The project has been on-and-off as the university faced leadership changes and fiscal uncertainties, and right now “it is in an intensive care unit,” said Suhail Barot, chairman of the student committee.
Nearby residents – Monday night’s speakers lived mostly in the Yankee Ridge and Deerfield Trails subdivisions – hope there is enough time left to revisit the proposed locations of the turbines and more thoroughly examine the effects of the turbines’ noise and shadows on their properties.
Facing a May deadline, students were not sure that could be done in time.
“To redesign now would kill the project, which we know no one wants to see,” said Amy Allen, a member of the committee.
Prussing and the city council members, as they have done in past weeks, continued to call on the university to broaden their engagement efforts with nearby residents.
“They are the number one concern and priority when it comes to something like this,” said Heather Stevenson, R-6. “To develop a plan without consulting the residents, who are going to be the most affected, is the wrong way to go about this.”
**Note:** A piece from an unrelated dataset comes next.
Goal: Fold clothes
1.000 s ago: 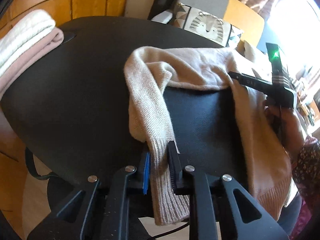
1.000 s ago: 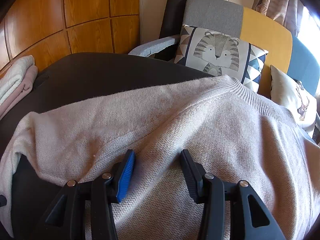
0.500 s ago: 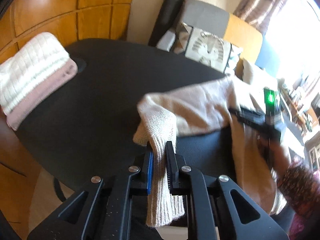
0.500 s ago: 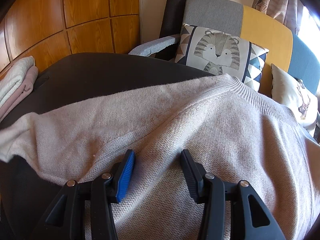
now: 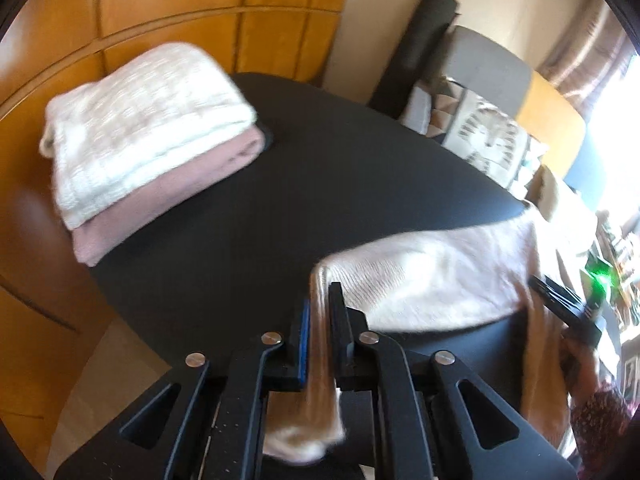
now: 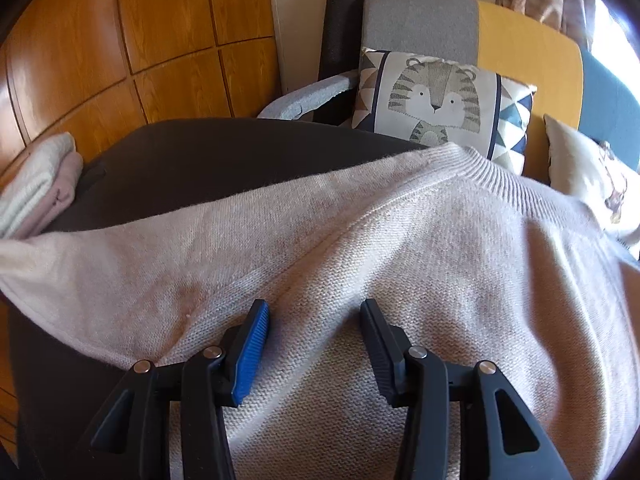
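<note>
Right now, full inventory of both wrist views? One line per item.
sweater: 1, beige, spread on table
sleeve: 1, beige, clamped in left tool
table: 1, black, centre
folded knits: 2, white on pink, stacked at table's far left edge
tiger cushion: 1, grey-white, on sofa behind table
sofa: 1, grey, yellow, blue
wood panels: orange, left wall
left tool: shut on sleeve
right tool: open, on sweater body
</note>
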Available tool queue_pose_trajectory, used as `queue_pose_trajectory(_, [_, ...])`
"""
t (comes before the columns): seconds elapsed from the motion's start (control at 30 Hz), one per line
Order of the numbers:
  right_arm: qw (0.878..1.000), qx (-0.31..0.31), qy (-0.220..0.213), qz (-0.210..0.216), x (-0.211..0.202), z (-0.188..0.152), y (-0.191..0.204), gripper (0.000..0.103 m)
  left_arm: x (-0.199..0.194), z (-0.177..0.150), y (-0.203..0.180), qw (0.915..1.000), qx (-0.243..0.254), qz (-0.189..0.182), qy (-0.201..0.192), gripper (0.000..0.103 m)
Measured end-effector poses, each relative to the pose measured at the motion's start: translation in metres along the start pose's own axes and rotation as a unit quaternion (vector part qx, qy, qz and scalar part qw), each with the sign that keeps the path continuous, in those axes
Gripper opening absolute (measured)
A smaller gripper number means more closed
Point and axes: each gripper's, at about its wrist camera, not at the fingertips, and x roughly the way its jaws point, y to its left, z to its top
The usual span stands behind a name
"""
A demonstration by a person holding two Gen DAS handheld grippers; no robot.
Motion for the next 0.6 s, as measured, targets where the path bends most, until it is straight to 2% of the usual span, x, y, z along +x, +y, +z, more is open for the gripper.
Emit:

Prussing said there are still some gaps to fill in the proposal.
“I’m in favor of wind turbines, but everything needs to be done right,” she said. “You don’t just put it next to this guy’s house without talking to him.”
Eric Jakobsson, a Democrat who began the meeting by being sworn in as the Ward 2 alderman to fill a vacancy, said the night’s dialogue was a good start and it was encouraging to see students and property owners speaking outside after the meeting.